====== Data below ======
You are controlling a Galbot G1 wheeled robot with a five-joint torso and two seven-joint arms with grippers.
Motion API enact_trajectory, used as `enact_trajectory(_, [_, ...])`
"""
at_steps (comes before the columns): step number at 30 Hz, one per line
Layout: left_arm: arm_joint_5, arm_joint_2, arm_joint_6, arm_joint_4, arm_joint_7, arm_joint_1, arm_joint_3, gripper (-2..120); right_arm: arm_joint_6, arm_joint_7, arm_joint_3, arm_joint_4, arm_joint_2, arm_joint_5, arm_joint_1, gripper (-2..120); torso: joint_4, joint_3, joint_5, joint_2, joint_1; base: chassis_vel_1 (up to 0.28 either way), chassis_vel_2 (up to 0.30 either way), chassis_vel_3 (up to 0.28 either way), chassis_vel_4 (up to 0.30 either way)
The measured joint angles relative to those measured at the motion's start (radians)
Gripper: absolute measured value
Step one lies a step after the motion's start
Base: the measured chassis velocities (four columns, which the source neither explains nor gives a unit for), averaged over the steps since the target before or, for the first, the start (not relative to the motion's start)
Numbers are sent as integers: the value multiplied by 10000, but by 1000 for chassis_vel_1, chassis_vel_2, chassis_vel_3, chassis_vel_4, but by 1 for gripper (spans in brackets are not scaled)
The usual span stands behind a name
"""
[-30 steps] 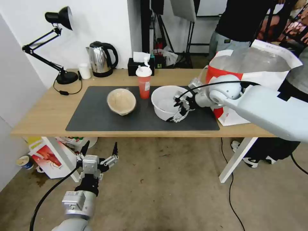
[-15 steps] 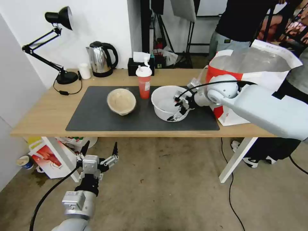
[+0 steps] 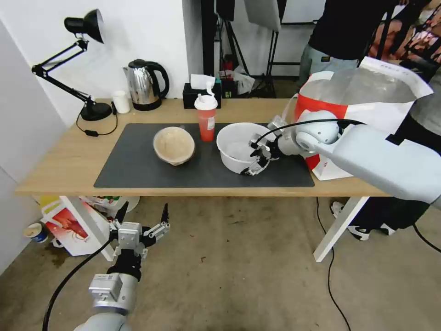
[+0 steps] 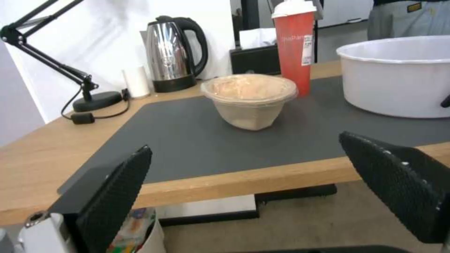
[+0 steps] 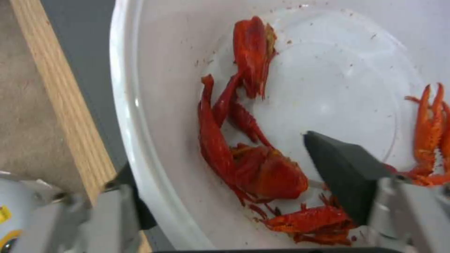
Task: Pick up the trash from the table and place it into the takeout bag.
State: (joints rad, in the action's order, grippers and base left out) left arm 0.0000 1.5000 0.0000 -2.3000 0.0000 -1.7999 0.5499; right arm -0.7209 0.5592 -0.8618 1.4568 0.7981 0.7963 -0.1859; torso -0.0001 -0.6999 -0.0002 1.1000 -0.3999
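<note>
On the dark mat (image 3: 133, 165) of the table (image 3: 59, 161) stand a beige lidded bowl (image 3: 174, 145), a red lidded cup with a straw (image 3: 206, 120) and a wide white bowl (image 3: 234, 142). My right gripper (image 3: 251, 156) is open and straddles the white bowl's near right rim. In the right wrist view one finger (image 5: 347, 175) is inside the white bowl (image 5: 290, 88) beside the red crayfish scraps (image 5: 248, 147), and the other is outside the wall. The takeout bag (image 3: 367, 96) stands open at the table's right end. My left gripper (image 3: 140, 220) hangs open below the table's front edge.
Along the back edge are a black desk lamp (image 3: 87, 69), a steel kettle (image 3: 144, 85), a small white cup (image 3: 121, 101) and a black tissue box (image 3: 201, 94). A red-and-white package (image 3: 69, 230) lies on the floor under the table's left end. A person stands behind the bag.
My right arm has edged slightly left toward the white bowl, with the gripper staying at the rim. The bowl and my left arm have not moved.
</note>
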Motion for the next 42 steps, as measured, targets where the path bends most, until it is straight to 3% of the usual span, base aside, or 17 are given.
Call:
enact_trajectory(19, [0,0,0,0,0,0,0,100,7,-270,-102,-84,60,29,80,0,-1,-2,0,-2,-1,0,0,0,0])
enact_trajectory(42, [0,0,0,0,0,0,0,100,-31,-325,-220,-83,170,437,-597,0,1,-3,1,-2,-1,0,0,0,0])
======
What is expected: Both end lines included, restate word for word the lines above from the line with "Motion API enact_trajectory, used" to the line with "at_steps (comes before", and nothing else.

Written response:
Motion API enact_trajectory, used as `enact_trajectory(_, [_, ...])`
"""
at_steps (comes before the columns): step number at 30 Hz, one per line

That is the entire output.